Doré's 1866 engraving of Lot Fleeing from Sodom captures the precise biblical instant of Genesis 19 when divine judgment falls on the cities of the plain and those who barely escape it. The composition is organized around a dramatic axis: on one side, the rocky foreground path along which Lot and his two daughters hurry with averted faces; on the other, the immense conflagration rising behind them as Sodom and Gomorrah are consumed in fire and sulfur. In the middle distance, barely visible in the glowing haze, stands the pillar of salt that was Lot's wife - a static figure amid kinetic destruction, the monument to the fatal impulse to look back.
The biblical account in Genesis 19 is one of the most morally complex episodes in the patriarchal narratives. Lot has been a marginal figure throughout the Abraham story - the nephew who chose the well-watered Jordan valley for its prosperity and found himself resident in a city whose wickedness reached heaven. The angels' visit, the mob's demand, Lot's troubling offer, and the final desperate departure under angelic compulsion all precede the moment Doré depicts. His image is not the whole story but its hinge: the instant when the past is destroyed and the future is still uncertain.
Doré's mastery of chiaroscuro is fully deployed here.
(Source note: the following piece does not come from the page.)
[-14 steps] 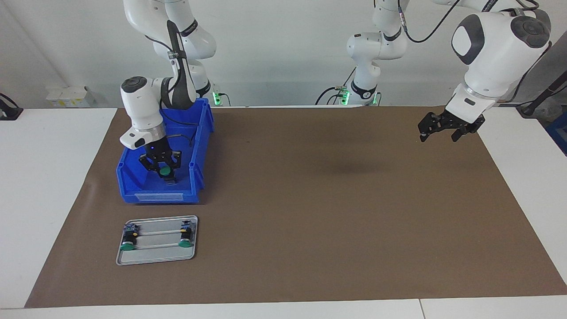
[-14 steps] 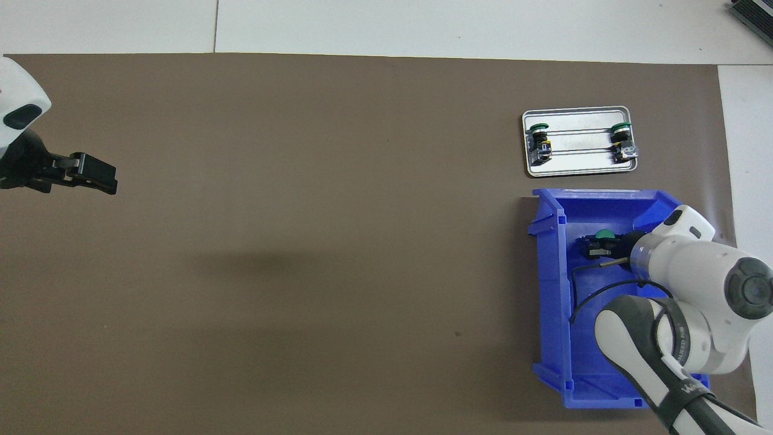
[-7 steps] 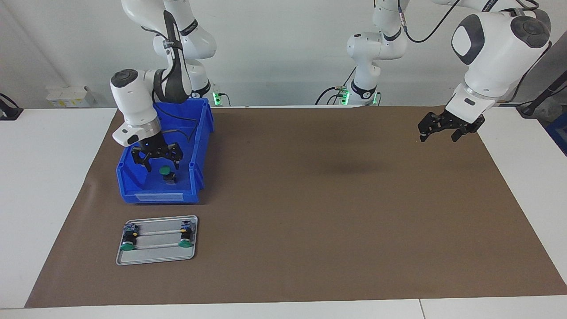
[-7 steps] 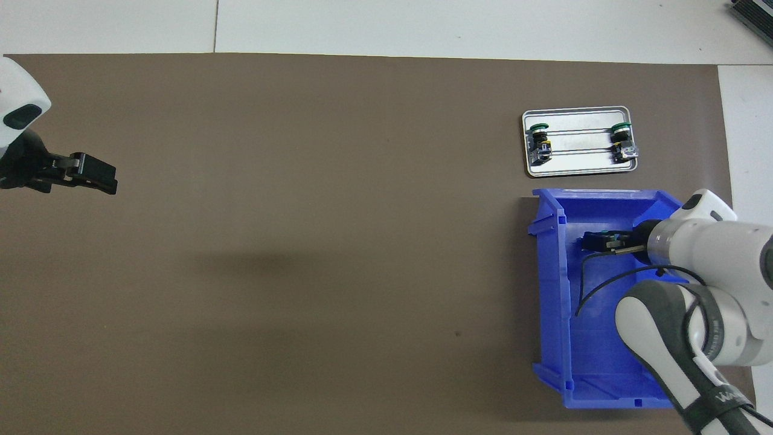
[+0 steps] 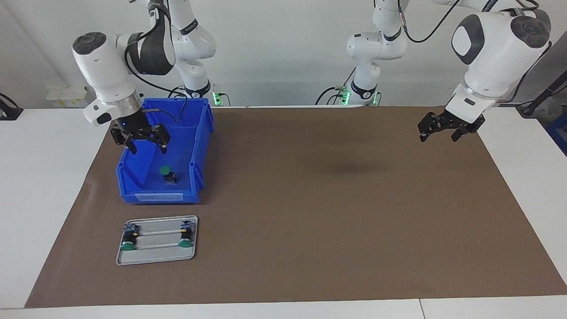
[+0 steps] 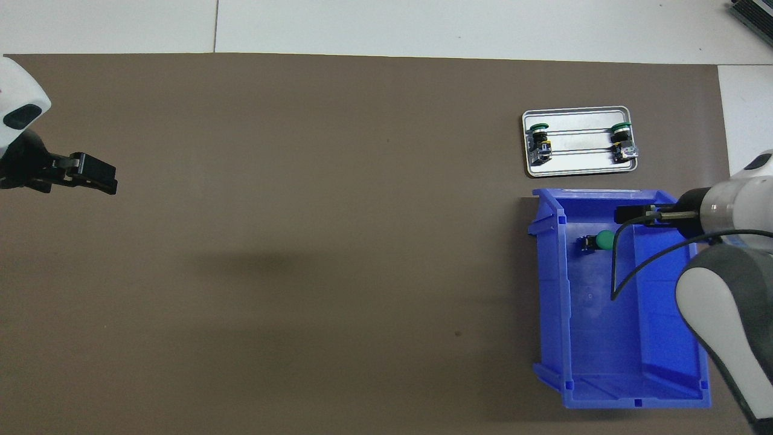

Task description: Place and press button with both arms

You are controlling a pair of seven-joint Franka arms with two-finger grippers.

The figures of Lot and his daughters are rendered in the warm light of the conflagration behind them, their clothing pressed against them by the force of their flight. The landscape they cross is rough and stony - no garden path but a difficult terrain that matches the difficulty of their situation. The sky is divided between the supernatural fire in the distance and a more ordinary darkness above, suggesting that even the heavens are witnesses to what is happening below.
For Victorian audiences, the image raised theological questions about divine judgment and human responsibility that were actively debated in the pulpits and periodicals of the era. The destruction of Sodom was read in multiple keys: as a warning against sexual immorality, as a model of God's justice against collective sin, as an eschatological preview of final judgment. Lot himself was a theologically ambiguous figure - delivered, yet not exemplary, his subsequent history (the cave, the daughters, the nations of Moab and Ammon) hardly triumphant. Doré's image captures this ambiguity by focusing on the flight rather than the rescue: these are survivors, not victors.
The composition influenced 19th-century visual treatments of historical catastrophe and was reprinted widely in illustrated histories of the ancient world. Its visual grammar - fleeing figures against a burning city - became a template for later images of urban destruction, from Pompeii to wartime London. The shadow of Lot's wife as the emblem of regret that destroys by looking back became a recurring image in literature, from T.S. Eliot to Anna Akhmatova, who used it as the central metaphor of her poem meditating on exile and loss.